Le film est sur saint Paul mais le personnage le plus présent est Luc, joué par l’acteur célèbre notamment pour son interprétation de Jésus dans La Passion du Christ de Mel Gibson, film qui a eu un impact considérable. Ce nouveau film vous paraît-il comparable ?
La comparaison avec le fameux film de Mel Gibson me paraît pertinente, car celui-ci a voulu également être au plus près de la réalité et du témoignage des Écritures. Incontestablement les deux films sont inspirés par un regard de foi et une volonté sans équivoque de rendre compte des événements centraux de la vie du Christ et de la première communauté chrétienne. Ils invitent les fidèles, et bien au-delà des fidèles tous nos contemporains, à méditer sur ces événements et à se reporter aux textes du Nouveau Testament. Dans le cas du film sur saint Paul, toute l’attention se porte sur les Actes des apôtres dont l’auteur n’est en effet autre que Luc, l’auteur de l’Évangile du même nom.
Pour revenir à Mel Gibson, j’espère qu’il réussira quelque chose de bien avec son nouveau film qui doit raconter la vie du Christ après sa résurrection. J’ai lu que c’est à nouveau, 14 ans plus tard, Jim Caviezel qui interprétera le Christ…
C’est un peu une inquiétude pour moi parce que, dans le film sur Marie Madeleine, le choix d’un acteur, de l’avis général, trop vieux pour incarner le Christ, m’a quelque peu mis mal à l’aise.
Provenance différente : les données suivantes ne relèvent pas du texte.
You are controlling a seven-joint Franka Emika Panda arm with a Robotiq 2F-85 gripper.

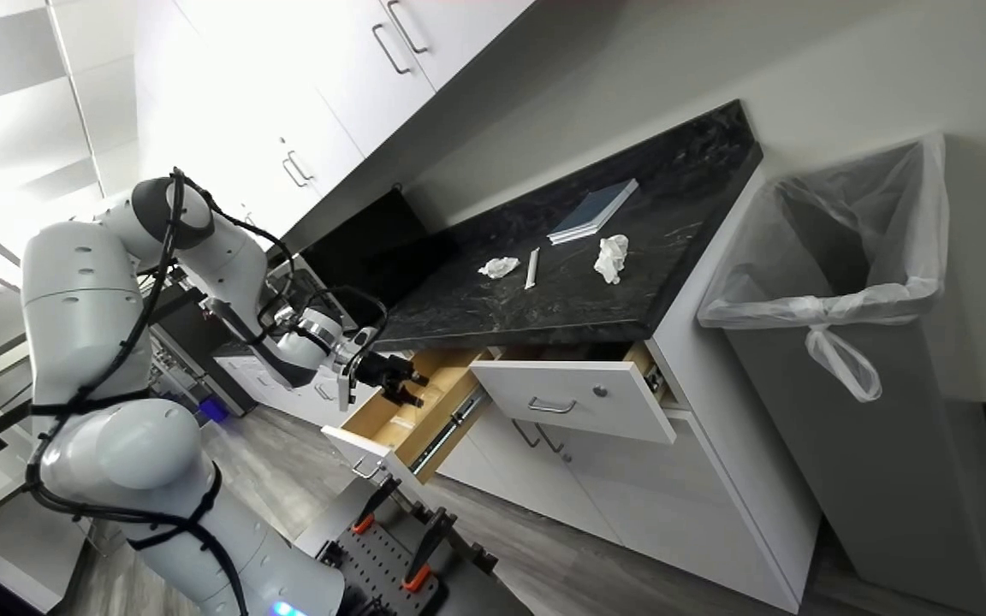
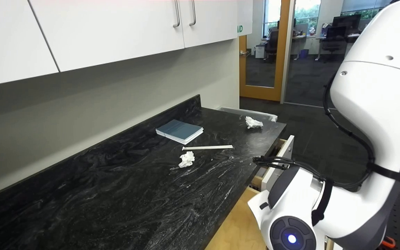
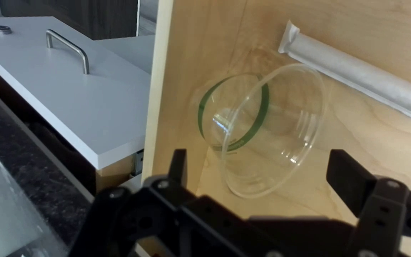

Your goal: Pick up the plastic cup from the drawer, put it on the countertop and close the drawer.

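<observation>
Spread wide, the end effector (image 3: 260, 166) is poised near the plastic cup (image 3: 268, 132) tilted inside the drawer (image 3: 184, 43); pick-up is seemingly in hand, and careful straddling before closing is called for.

In the wrist view, the right edge is cutting off the white tube (image 3: 355, 73) and the near edge the gripper (image 3: 262, 166). In an exterior view, the arm (image 2: 356, 201) is hiding part of the drawer (image 2: 238, 224), the countertop (image 2: 116, 194) is running off left, and its far end is hiding most of the bin (image 2: 234, 111).
</observation>
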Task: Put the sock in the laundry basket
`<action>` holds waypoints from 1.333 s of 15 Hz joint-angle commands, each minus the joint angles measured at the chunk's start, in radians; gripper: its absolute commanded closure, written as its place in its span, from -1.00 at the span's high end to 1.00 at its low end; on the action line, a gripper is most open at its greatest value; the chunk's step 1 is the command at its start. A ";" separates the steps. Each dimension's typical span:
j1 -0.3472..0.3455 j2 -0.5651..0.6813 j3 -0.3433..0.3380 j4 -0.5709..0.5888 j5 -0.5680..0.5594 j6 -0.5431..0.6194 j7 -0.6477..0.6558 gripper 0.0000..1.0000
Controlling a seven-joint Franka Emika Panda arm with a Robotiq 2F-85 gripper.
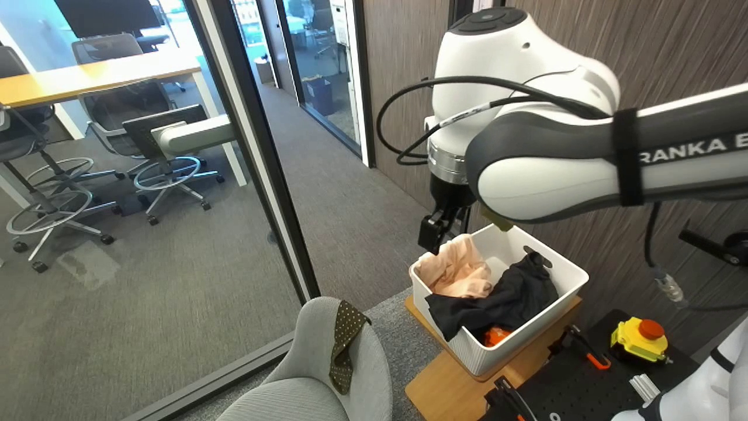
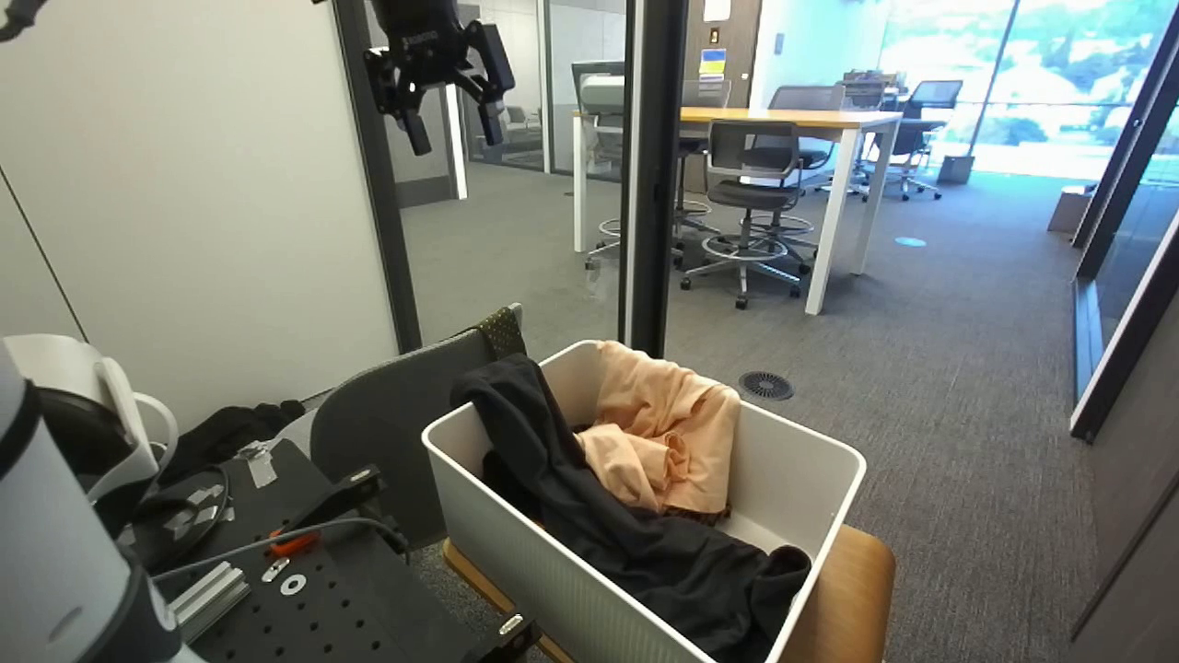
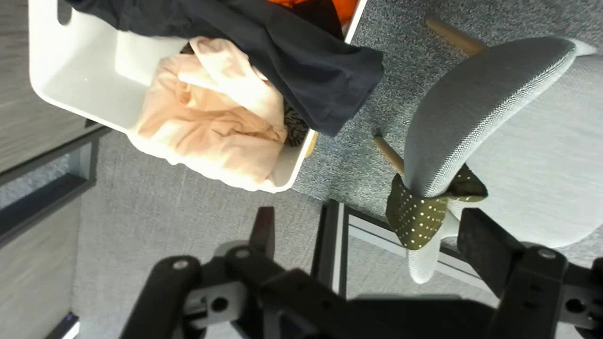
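On the wrist view's left is the white basket. Next, the gripper is spread wide, holding nothing. Then the dotted sock hangs over the chair; best pinch only cloth, then lift high.

wooden stand, white laundry basket atop
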 commanded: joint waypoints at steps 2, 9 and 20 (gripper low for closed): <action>0.069 0.215 -0.063 0.081 0.038 0.127 -0.210 1.00; 0.105 0.470 -0.064 0.158 0.079 0.189 -0.560 1.00; 0.117 0.737 0.060 0.332 -0.038 0.187 -0.943 1.00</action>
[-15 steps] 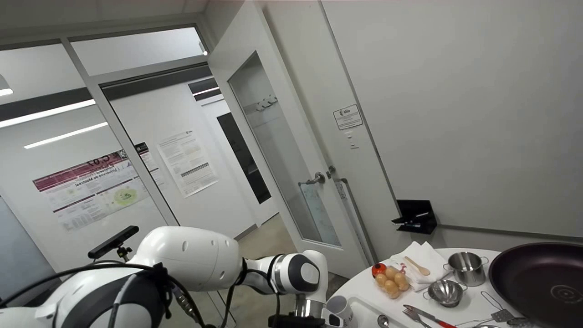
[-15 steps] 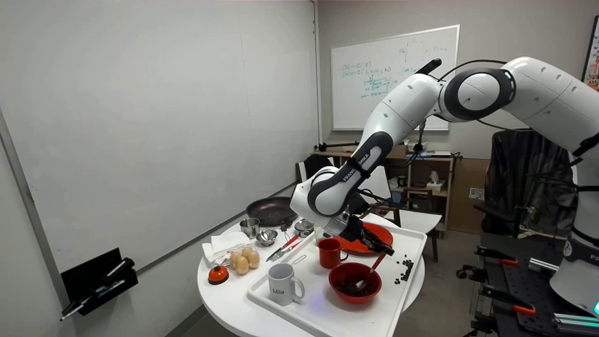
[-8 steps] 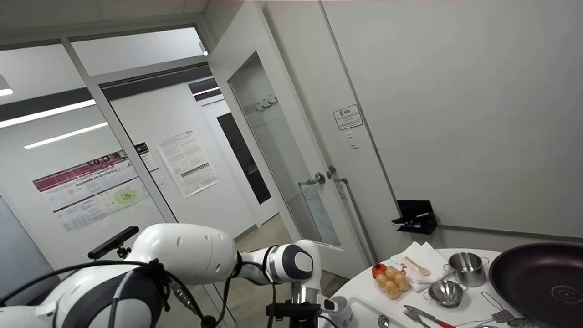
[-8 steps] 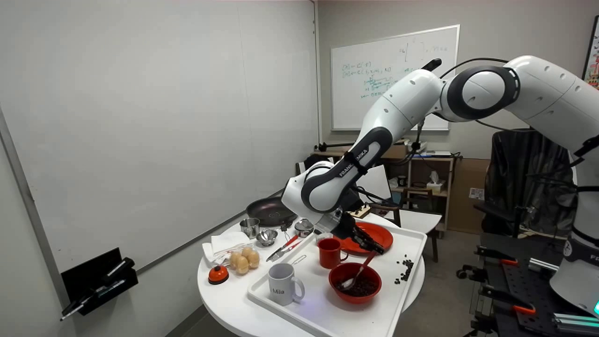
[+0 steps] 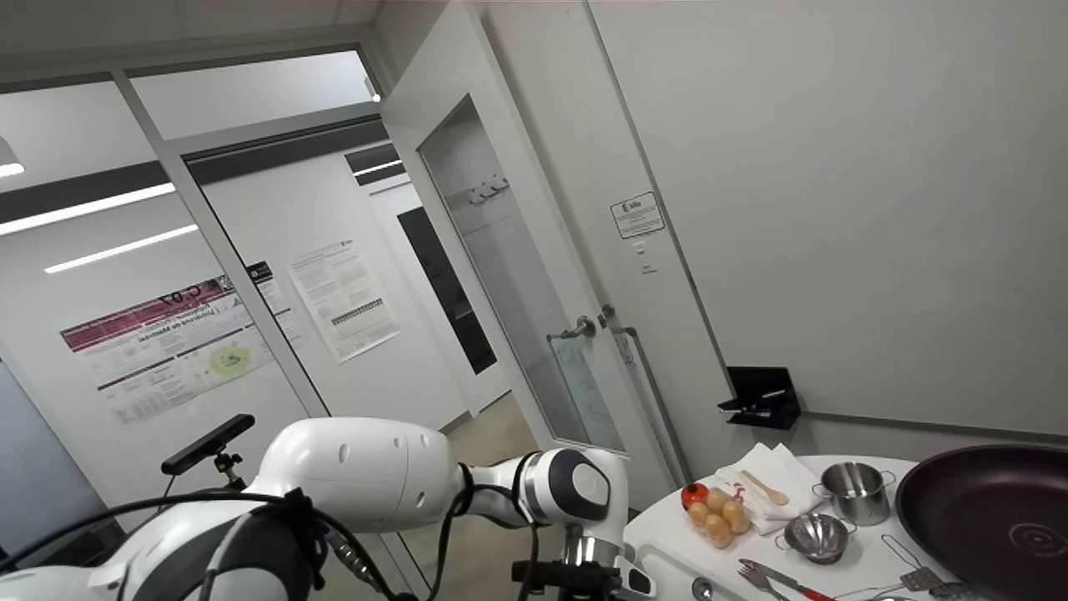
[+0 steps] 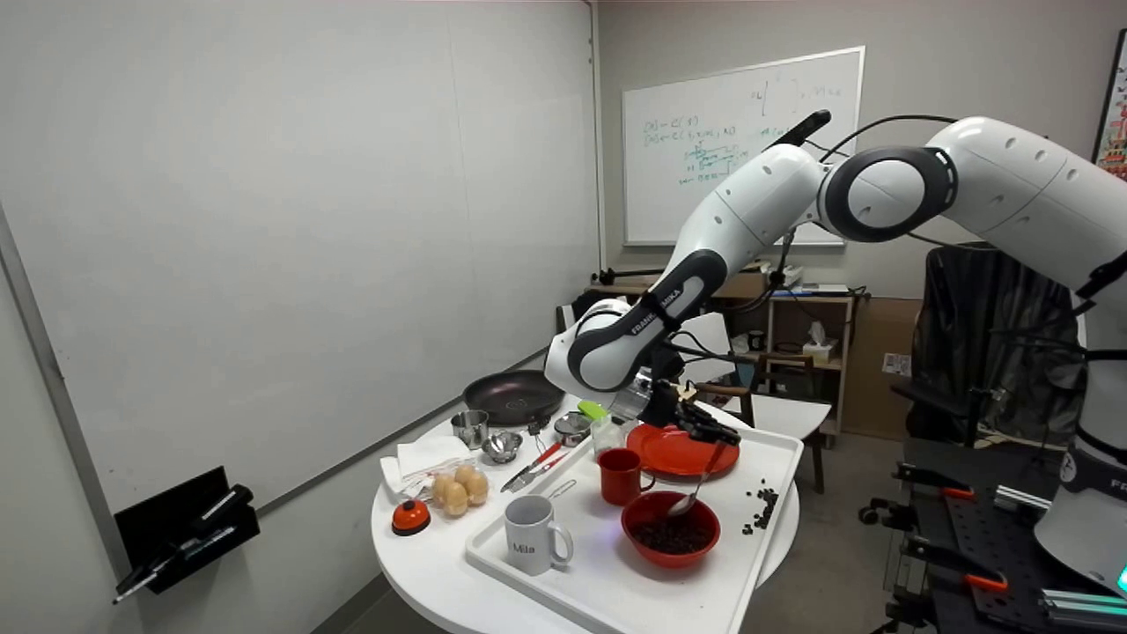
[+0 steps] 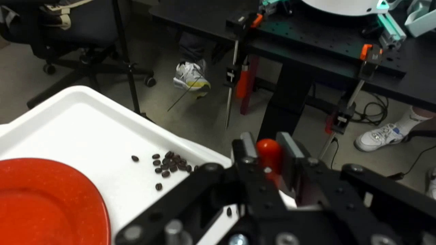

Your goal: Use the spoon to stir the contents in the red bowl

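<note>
As 2 jaws pinch its handle (image 7: pixel 269 152), the spoon (image 6: pixel 683 504) slants below.

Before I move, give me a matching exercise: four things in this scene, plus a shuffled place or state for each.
Things
1. red-handled spoon
2. red bowl
3. pale mug
4. frying pan

Places or states
A. marked "Mila"
B. beside the steel pot
C. gripped by the fingers
D. holding dark contents

Pairs: 1-C, 2-D, 3-A, 4-B
</note>
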`<move>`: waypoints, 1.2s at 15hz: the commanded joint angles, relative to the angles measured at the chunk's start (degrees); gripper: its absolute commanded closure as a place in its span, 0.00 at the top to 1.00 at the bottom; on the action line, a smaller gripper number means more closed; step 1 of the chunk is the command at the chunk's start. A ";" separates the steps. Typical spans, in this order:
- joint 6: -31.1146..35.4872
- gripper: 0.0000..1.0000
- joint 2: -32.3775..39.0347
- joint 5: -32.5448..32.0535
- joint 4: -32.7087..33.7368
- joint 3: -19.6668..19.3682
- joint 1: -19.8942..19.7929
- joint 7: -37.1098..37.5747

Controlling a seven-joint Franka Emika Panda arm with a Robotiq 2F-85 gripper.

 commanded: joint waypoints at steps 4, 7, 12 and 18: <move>-9.04 0.09 1.43 -5.22 3.67 1.73 0.70 -8.32; -8.60 0.09 0.83 -6.63 2.95 3.74 1.47 -11.40; -12.08 0.09 3.86 -9.56 5.30 3.68 5.25 -10.16; -15.58 0.09 7.43 -14.57 8.37 3.75 7.57 -11.14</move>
Mais il est vrai que le Christ ressuscité ne se laisse pas facilement identifier par ses traits mais plutôt par ses gestes et ses paroles… Je ne veux donc pas préjuger de ce défi qui est à la démesure de cette star hollywoodienne si contestée, mais aussi si évidemment géniale, qu’est Mel Gibson, un cinéaste dont je suis cependant très loin, vous vous en doutez, de connaître en détail toute la filmographie.